__Problem to solve__: Return the run of lines below that opens with the line containing "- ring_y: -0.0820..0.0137" and closes with the line containing "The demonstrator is", keeping each one exact.

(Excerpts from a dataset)

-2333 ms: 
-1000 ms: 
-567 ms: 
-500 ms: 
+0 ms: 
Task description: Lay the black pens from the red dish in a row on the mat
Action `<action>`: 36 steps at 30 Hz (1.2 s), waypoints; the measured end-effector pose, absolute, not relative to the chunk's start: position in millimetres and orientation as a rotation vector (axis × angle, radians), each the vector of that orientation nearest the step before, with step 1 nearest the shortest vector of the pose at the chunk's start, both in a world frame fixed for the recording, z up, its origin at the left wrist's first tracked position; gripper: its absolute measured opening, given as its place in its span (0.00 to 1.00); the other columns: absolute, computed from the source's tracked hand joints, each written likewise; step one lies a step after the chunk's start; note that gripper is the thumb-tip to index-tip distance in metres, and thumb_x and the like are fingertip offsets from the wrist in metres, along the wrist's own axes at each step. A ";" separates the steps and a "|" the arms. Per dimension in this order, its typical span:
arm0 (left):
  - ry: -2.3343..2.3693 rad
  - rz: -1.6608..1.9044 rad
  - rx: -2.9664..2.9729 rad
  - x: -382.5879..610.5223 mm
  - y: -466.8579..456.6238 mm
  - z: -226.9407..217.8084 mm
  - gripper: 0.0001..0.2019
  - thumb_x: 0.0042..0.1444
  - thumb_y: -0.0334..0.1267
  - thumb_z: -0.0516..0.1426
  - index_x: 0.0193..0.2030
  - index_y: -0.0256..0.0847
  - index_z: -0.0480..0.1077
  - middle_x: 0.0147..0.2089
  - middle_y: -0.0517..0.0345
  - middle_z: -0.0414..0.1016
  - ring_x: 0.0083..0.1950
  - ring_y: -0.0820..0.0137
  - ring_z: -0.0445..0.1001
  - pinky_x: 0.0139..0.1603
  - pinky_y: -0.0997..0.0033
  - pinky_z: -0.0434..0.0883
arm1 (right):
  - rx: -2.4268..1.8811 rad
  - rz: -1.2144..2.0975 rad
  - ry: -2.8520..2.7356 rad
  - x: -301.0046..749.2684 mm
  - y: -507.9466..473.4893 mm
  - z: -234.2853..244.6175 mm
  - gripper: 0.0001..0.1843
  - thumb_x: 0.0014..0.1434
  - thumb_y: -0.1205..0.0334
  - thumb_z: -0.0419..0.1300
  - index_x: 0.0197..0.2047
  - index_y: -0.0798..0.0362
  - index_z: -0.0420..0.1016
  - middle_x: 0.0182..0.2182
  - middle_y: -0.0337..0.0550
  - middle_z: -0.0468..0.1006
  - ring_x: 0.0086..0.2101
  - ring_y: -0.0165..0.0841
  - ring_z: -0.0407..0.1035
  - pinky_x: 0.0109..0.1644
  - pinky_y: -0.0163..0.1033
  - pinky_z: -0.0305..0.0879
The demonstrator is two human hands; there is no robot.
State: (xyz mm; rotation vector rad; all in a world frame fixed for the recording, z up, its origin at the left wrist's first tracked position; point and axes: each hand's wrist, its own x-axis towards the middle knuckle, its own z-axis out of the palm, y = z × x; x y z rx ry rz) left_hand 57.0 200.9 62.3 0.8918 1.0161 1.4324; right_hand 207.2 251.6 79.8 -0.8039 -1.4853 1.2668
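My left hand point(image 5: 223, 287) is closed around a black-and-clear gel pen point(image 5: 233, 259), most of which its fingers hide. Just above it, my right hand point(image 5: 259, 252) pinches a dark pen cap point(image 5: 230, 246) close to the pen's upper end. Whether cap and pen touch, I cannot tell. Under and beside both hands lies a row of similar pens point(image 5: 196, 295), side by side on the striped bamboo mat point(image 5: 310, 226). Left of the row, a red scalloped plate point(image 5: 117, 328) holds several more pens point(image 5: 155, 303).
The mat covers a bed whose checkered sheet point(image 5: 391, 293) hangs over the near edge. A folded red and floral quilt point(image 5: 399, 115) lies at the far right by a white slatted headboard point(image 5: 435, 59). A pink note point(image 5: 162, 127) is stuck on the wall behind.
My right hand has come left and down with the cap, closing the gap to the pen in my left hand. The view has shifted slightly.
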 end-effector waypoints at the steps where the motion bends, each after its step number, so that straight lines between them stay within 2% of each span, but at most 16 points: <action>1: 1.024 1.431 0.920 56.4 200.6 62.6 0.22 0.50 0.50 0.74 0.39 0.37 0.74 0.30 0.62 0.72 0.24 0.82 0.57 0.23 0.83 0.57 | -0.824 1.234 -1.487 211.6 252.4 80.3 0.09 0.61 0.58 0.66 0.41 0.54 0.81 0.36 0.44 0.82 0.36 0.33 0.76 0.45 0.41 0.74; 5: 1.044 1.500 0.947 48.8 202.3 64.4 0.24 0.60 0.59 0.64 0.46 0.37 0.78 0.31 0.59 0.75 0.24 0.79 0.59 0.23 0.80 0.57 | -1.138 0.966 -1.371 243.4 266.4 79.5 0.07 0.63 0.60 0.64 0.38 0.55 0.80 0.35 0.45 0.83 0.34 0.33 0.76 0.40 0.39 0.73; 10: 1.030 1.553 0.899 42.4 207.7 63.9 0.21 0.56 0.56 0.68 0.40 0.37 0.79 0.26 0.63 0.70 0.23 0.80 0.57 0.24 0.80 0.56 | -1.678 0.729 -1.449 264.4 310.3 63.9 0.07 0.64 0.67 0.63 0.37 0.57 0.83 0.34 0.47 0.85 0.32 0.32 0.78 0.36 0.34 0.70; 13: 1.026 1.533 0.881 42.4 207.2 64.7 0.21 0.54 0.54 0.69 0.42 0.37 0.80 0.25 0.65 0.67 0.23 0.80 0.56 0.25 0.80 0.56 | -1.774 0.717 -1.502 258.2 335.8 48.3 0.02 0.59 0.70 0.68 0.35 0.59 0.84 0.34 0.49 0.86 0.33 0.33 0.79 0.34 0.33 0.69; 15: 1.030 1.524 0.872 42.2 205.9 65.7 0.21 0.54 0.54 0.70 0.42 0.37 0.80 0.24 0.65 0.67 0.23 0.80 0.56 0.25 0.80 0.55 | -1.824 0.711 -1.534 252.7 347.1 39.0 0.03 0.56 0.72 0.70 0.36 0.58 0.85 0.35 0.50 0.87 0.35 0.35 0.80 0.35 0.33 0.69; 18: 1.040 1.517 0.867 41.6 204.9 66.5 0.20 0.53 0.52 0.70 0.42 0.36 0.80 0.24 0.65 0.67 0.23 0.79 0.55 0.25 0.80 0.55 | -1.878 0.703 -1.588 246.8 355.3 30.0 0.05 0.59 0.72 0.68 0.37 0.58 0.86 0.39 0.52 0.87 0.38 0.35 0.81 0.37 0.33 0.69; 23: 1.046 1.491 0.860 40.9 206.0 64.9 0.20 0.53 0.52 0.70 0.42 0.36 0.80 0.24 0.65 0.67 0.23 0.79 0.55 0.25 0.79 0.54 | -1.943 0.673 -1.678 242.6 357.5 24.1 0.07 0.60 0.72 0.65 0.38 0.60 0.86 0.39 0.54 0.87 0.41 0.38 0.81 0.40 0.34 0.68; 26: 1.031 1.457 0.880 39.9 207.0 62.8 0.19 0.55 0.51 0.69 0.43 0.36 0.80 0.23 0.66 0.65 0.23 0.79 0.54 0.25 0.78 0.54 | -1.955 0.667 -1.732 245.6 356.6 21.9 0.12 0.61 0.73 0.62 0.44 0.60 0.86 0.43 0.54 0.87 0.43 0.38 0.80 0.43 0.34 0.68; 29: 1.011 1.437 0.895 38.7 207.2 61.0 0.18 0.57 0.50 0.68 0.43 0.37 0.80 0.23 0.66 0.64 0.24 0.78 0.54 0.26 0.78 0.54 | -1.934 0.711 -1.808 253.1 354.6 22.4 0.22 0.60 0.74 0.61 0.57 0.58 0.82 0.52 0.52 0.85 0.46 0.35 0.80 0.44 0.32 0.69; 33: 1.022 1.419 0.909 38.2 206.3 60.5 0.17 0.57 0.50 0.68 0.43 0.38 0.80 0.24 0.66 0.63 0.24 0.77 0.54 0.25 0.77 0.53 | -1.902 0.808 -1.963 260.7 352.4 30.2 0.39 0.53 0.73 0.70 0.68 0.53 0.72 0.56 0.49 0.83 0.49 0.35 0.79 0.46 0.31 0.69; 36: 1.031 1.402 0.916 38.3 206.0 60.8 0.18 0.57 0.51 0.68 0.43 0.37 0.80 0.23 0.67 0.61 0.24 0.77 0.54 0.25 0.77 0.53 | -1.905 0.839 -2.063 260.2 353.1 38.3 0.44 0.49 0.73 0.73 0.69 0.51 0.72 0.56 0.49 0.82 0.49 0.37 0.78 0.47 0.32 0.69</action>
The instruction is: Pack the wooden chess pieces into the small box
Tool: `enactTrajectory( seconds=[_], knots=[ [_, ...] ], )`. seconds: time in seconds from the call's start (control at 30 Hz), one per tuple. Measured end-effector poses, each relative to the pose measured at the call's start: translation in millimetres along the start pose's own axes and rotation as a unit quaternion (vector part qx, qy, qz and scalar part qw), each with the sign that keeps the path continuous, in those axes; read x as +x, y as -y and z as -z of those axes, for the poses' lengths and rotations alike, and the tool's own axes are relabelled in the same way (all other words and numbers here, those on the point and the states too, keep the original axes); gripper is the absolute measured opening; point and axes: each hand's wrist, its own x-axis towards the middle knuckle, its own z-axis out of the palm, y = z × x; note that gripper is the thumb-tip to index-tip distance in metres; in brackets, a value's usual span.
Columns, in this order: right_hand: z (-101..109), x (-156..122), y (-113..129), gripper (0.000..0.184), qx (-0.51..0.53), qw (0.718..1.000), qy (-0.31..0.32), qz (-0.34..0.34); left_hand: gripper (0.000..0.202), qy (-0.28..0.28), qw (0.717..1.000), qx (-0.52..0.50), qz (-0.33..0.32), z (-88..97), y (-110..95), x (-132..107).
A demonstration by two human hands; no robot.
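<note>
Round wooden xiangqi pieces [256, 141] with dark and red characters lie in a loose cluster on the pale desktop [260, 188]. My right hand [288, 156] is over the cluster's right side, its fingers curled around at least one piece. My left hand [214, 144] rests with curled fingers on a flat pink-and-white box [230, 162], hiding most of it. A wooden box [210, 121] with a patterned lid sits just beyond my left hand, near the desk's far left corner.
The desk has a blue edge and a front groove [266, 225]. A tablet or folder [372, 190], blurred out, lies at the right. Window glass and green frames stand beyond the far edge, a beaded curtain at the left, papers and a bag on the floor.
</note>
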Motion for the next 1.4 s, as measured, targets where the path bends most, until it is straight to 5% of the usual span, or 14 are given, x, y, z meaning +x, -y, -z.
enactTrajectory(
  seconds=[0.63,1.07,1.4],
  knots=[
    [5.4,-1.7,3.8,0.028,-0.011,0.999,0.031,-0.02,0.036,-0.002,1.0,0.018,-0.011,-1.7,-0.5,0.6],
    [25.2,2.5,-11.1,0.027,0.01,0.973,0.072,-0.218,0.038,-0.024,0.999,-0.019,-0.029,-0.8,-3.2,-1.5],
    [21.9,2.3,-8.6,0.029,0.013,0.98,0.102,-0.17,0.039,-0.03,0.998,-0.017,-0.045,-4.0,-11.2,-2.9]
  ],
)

__Answer below__:
  - ring_y: -0.0820..0.0137
  - ring_z: -0.0445..0.1001
  - pinky_x: 0.0139..0.1603
  - pinky_y: -0.0997..0.0033
  - pinky_z: -0.0434..0.0883
arm1 (right):
  - rx: -2.4268..1.8811 rad
  - rz: -1.2144..2.0975 rad
  - ry: -2.8520..2.7356 rad
  - x: -301.0046..749.2684 mm
  - y: -507.9466..473.4893 mm
  - z: -234.2853..244.6175 mm
  - gripper: 0.0001..0.1843
  - thumb_x: 0.0014..0.1434
  - thumb_y: -0.1205..0.0334
  - thumb_z: -0.0419..0.1300
  - index_x: 0.0197..0.2047
  - index_y: -0.0798..0.0362
  - index_z: -0.0420..0.1016
  - middle_x: 0.0182..0.2182
  - middle_y: -0.0337..0.0550
  - middle_z: -0.0468..0.1006
  - ring_x: 0.0086..0.2101
  - ring_y: -0.0165..0.0841
  - ring_z: -0.0407..0.1035
  - pinky_x: 0.0109..0.1644
  - pinky_y: -0.0163..0.1033
  - pinky_z: -0.0305..0.0879
The demonstrator is two human hands; there is no robot.

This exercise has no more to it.